Americans have debated religion’s role in the public square since before America was even a country. Today, the hot topic is “Christian nationalism.”
One side argues America is an essentially Christian nation whose history and institutions are unintelligible without reference to Christianity. Thus, the government should actively promote a Christian culture. The other side wants to distance religion from the state. It worries about the corrosive effects of a politicized Christianity, both on the government and the church, and contends that Christianity’s basic conception of human dignity precludes public coercion over religious matters.
But for Christians to rightly assess how the Kingdom of God intersects with the kingdoms of men, we must start with Christianity’s revolutionary political message. It’s not about policies or even institutions writ large. Rather, it’s about understanding the role of the church—the collective body of Christians—which transfigures the very meaning of community. My message to my brothers and sisters in Christ is that we must affirm the church herself as our true polis—the only one worthy of ultimate loyalty. Both sides of the Christian nationalism debate fall short of appreciating this primordial reality.

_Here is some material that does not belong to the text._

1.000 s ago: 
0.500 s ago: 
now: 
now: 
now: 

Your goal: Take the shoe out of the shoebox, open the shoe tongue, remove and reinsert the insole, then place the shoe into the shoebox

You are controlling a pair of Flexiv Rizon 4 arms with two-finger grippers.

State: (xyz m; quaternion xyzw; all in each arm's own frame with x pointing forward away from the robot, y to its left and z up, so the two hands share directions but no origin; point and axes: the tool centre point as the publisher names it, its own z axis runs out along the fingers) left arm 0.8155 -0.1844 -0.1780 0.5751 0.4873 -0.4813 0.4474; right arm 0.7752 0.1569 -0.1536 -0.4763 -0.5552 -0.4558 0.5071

That may seem a radical statement, but Christians have made extraordinary political claims about the church from the beginning. The evangelion (“good news”) of Christ’s victory over sin through his death and resurrection is a public call to enter the Kingdom of God. That word choice is deliberate. In the ancient world, whenever an important dignitary planned to visit a city, a messenger arrived beforehand proclaiming the dignitary’s evangelion: his list of victories and accomplishments and an admonishment to receive him. Receptive cities were rewarded with the authority’s blessing and support. Those that didn’t risked incurring the wrath of a vengeful political authority. The church purposefully appropriated the evangelion of mere human rulers and attached it to Christ, the King of Kings. Now, instead of generals, senators, or even emperors, we prepare to receive God Himself.
Baptism is the sacrament of entrance into the Lord’s Kingdom and hence a new spiritual life, a gateway to a radically new polis. Through baptism, we identify with Jesus, making His conquest of death our own. We also become members of the same spiritual body as other believers: “For we were all baptized by one Spirit so as to form one body … and we were all given the one Spirit to drink” (1 Corinthians 12:13). All Christians now share a communal bond that transcends mere human ties and conventions.

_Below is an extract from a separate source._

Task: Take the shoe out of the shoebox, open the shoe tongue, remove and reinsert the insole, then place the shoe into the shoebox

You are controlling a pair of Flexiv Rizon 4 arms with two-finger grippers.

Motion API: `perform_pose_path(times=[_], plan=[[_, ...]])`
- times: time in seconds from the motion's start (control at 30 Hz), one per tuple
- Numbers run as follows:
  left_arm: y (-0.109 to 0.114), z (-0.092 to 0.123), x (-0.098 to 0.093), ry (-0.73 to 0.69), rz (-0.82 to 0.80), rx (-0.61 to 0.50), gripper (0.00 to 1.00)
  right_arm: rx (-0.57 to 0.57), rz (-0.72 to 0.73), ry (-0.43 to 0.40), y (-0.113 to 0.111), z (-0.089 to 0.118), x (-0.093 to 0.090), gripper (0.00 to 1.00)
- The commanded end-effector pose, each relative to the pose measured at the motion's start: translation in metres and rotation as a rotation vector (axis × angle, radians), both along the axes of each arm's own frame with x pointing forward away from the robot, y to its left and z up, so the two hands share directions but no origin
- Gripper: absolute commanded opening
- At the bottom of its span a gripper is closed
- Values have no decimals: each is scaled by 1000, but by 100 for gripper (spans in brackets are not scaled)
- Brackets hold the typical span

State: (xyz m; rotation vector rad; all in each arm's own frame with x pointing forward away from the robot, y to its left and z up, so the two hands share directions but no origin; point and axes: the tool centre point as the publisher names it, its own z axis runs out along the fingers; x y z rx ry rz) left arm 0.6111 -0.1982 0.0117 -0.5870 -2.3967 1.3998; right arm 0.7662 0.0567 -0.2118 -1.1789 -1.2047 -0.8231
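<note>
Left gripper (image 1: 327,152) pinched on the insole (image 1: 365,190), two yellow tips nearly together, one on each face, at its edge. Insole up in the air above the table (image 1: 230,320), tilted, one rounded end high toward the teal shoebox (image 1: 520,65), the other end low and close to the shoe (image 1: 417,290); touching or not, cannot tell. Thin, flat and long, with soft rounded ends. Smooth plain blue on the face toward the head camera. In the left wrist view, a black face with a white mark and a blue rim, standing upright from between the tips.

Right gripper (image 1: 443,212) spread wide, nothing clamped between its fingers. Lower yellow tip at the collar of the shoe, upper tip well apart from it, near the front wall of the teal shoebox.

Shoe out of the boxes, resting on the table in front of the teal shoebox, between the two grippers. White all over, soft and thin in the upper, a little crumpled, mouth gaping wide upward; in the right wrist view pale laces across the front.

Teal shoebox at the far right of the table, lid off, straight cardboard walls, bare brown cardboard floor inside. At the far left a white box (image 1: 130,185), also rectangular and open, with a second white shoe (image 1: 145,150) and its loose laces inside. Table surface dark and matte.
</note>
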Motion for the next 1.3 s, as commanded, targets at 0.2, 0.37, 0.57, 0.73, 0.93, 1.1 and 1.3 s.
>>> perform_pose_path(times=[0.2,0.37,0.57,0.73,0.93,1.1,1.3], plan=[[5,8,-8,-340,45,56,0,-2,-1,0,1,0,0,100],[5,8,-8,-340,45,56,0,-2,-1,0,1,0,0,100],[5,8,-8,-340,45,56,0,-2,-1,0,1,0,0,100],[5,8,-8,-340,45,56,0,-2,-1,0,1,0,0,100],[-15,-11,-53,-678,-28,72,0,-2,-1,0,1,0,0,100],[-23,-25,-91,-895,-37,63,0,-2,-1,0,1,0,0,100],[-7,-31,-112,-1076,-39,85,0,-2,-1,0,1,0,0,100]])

The Lord’s Supper is also a political act. Through taking the Eucharist, the people of God who constitute the church, unite with Christ and with each other: “Because there is one bread, we who are many are one body, for we all partake of the one bread” (1 Corinthians 10:16). Doing so is a public declaration that we are subjects of a King who will rule forever. This is not metaphorical. St. Paul was speaking spiritually but also literally when he assured the Philippians that “our citizenship is in heaven” and that Christ would come in power “to subject all things to Himself” (Philippians 3:20-21).
Too often, though, contemporary arguments over religion and politics conflate Christ’s reign with our own. The debates focus on how the church and the state correspond to each other and therefore radically understate the church’s unique role. Assigning the government a quasi-salvific role is dangerous, as is isolating the government from the influence of the church. While the Kingdom of God has come near to the kingdoms of men, we must never confuse any of the latter for the former. As Father Alexander Schmemann recognized, “The state is only Christian to the extent that it does not claim to be everything for man — to define his whole life — but enables him to be a member of another community, another reality, which is alien to the state although not hostile to it.” The other error, sealing off the church from public life, implicitly denies Christ is all in all. Neither of these will do.
None of this means Christians may give up their earthly political duties: Christ instructs us to render Caesar his due. Sts. Peter and Paul command obedience to the authorities. St. Paul prudently used his Roman citizenship to advance the Gospel.
But we must never forget the church is a radically different kind of polis. It foundationally shapes the Christian’s identity because it transforms how we understand personhood—unity in diversity becomes a mystical reality. We cannot accept arguments that implicitly frame the church as one community among many. Neither can we accede to demands we keep our faith private, never influencing our lives in the public square. Both positions instrumentalize the church, making her a means instead of an end. It’s not the church’s job to shore up America’s flagging civic culture (though the fruits of Christians’ labor may help). Nor is it proper for her to agree to the privatization and individualization of the faith. Christianity is public—as public as the Cross of Calvary.
Christians have disagreed for millennia about what the faith means for ordinary politics. That’s fine. What isn’t fine is reducing the church to an adjutant of national greatness, or restricting her public witness to mere “freedom of worship.” Let’s not sell our birthright for a mess of pottage.